I'm considering using FreeNAS to provide Time Machine network shares for Time Machine backups of 5-10 Macbooks. One thing I like about this approach is that users simply have to join the network (e.g. open my Macbook), and the Time Machine backup will commence. This is advantageous as there is no drive that the user must remember to plug in.

The disadvantage is that users will surely simply close their laptops and leave the network, effectively "unplugging" the Time Machine network share.

Given that Time Capsule supports this exact use case (wireless Time Machine backups), I'm inclined to think that suddenly leaving the network mid-backup won't be an issue. It would be nice to have confirmation from the community, though.

Will this cause problems? What should I do to make this use case less error-prone?


The nature of backups is that you have an hourly window of time to start one, so the majority of the time, the majority of the computers are not mounting the network share. The algorithm itself is solid in my experience.

If you are starting the first backup, that can take quite a while to save, but if you corrupt the disk image then, you can nuke it and start over with no loss of data (there weren't any backups to lose).

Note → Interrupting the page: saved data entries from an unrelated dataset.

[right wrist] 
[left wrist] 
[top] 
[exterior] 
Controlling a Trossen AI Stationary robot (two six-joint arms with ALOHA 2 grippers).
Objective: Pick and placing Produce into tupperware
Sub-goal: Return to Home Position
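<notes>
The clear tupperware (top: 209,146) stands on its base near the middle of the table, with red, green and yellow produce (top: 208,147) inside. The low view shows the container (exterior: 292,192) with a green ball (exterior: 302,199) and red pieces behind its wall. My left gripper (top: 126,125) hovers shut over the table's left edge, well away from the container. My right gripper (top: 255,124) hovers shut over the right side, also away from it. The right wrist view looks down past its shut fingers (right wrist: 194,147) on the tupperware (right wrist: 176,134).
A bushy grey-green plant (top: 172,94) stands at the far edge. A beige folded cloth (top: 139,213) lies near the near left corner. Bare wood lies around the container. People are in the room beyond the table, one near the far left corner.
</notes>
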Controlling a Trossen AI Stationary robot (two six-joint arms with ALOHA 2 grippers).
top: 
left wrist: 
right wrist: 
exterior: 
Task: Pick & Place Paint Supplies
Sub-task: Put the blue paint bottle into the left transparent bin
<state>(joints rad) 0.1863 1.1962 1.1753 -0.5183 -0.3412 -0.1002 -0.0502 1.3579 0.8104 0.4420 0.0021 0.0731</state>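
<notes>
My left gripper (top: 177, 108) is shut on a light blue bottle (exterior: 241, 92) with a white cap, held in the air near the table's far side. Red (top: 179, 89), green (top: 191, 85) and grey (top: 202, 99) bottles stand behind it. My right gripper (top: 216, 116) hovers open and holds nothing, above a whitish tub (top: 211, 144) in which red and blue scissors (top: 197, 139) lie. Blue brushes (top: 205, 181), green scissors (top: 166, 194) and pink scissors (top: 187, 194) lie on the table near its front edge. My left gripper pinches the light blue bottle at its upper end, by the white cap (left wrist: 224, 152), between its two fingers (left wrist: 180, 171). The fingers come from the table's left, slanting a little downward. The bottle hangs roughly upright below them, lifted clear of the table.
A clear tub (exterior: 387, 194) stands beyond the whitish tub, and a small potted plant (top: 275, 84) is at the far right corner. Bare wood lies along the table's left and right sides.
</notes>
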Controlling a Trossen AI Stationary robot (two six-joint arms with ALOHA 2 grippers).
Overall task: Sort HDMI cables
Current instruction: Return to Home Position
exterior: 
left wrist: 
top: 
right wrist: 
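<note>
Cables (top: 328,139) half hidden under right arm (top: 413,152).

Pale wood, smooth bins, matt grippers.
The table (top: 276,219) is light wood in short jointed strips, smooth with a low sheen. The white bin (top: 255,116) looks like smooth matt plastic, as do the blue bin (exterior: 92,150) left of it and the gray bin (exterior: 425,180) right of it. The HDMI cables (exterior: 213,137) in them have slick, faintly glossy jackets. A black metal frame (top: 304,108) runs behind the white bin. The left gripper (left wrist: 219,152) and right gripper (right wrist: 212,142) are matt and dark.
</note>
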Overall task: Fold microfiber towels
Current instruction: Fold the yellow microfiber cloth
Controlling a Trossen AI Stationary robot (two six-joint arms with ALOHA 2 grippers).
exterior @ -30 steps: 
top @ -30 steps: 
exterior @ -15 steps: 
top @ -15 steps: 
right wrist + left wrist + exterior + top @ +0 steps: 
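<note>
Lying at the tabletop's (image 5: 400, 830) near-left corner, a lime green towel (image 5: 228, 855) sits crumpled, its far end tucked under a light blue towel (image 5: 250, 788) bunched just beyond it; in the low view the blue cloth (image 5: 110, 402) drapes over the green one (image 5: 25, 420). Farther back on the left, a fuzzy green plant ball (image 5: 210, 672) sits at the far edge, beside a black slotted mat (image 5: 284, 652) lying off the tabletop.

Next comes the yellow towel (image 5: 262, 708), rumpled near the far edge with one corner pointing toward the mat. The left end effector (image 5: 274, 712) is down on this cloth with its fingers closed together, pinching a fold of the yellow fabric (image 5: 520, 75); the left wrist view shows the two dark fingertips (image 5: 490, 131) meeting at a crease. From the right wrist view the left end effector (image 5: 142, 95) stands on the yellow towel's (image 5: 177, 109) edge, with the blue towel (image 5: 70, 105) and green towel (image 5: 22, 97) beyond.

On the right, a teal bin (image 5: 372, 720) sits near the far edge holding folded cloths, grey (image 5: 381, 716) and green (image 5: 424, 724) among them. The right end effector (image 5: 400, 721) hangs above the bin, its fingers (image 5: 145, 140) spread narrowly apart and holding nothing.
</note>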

The OS enables journaling so that the worst that happens in practice is the one interval that was in the middle of being changed gets cancelled and cleaned up. I've had very few OS X server backups have issues with network backups, so as long as the software you run on the NAS is equivalent to OS X implementation you should be just fine with your plan. You can also hedge your bets with periodic backups to hard drives. OS X supports multiple time machine destinations as well as ad-hoc adding and removing them to make more point in time ones that you can archive easier than trolling for changes on the NAS.

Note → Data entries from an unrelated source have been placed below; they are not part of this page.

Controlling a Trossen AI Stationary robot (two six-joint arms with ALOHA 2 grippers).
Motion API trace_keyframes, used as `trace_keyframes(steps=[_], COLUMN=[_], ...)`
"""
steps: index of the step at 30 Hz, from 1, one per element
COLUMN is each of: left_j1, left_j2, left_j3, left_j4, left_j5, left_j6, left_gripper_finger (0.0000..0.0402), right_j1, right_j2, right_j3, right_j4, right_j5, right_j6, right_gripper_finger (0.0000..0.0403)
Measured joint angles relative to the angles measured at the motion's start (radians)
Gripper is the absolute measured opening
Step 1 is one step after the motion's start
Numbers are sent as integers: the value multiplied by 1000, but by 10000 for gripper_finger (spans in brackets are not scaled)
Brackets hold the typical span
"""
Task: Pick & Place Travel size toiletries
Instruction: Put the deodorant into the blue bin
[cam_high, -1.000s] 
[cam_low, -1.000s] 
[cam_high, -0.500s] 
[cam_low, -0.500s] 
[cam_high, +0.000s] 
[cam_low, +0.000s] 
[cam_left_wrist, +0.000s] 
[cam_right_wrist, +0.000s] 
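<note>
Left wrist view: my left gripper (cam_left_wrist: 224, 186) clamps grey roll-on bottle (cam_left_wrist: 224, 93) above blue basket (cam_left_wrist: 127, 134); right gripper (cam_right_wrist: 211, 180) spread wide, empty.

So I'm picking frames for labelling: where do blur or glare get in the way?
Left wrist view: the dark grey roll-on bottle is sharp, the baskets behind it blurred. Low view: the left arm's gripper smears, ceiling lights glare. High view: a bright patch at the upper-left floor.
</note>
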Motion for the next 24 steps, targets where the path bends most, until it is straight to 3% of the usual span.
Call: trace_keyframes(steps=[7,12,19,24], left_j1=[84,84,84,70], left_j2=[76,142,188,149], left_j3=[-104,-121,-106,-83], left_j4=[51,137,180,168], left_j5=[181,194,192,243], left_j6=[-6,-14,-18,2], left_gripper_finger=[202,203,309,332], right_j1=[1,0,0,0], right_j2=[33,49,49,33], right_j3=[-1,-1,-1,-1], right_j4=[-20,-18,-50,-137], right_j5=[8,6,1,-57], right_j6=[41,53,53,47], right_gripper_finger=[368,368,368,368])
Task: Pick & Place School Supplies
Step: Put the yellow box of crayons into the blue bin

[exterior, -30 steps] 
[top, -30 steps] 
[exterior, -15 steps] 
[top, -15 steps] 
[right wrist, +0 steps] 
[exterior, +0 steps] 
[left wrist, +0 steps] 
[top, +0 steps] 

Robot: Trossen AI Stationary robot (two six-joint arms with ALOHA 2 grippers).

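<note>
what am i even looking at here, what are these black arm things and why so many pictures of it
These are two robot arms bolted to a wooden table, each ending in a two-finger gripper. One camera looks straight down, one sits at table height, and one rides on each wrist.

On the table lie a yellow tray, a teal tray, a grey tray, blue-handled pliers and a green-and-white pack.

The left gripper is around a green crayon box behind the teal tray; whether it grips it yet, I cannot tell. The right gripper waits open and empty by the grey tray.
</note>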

Some data points - roughly 100 Mac are backing up to about a dozen Mac Mini over the last 3 years, and the number of trouble tickets to assist with things users can't solve has been 2. One user was able to be guided to mount the backup destination and use Finder to remove the partial backup interval. The other made requested we copy their image to a hard drive from the server so they could get the files they needed. That user used a local HD to do backups in the interim and now backs up to that drive and had us wipe the server side image and is backing up to both destinations with no issues.

We don't manage anything or train users to do anything special. Power off, disconnect from network, they just expect Time Machine to run and we train them to check on it two times: a) before making a large change to a document that losing work would mean losing more than 4 hours of work. b) once a month, run a backup manually from the Menu Bar to ensure it completes.

On the server side, we have visibility into when backup images are not updating for more than 3 weeks by a script, so you can implement a check on your NAS if you desire to recreate that Server.app functionality. For $20 I'm a big fan of using server.app to handle things, but lots of people like DIY too.


After trying WiFi based Time Machine backups on a NAS (MyCloud) and a NAS-like arrangement (USB hard drive plugged into Airport Extreme), I have found no solution where Time Machine 'just works' with disconnected laptops.

Time Machine works perfectly for desktops, Ethernet attached or otherwise. But when used on a laptop, where the user can interrupt Time Machine, I have found hung, stalled, and corrupt Time Machine images frequently. Typically, Time Machine will report a problem with the backup, and start a new one.

The only solution I found was to stop using Time Machine, and instead use a cloud-based backup system that was built assuming this use case was normal. I prefer Crashplan, but there are many others such as Backblaze, etc. My assumption is that Time Machine was built assuming always connected hard drives, and Wifi is not a well supported case. Time Capsule perhaps has some secret sauce, but I have no experience with it.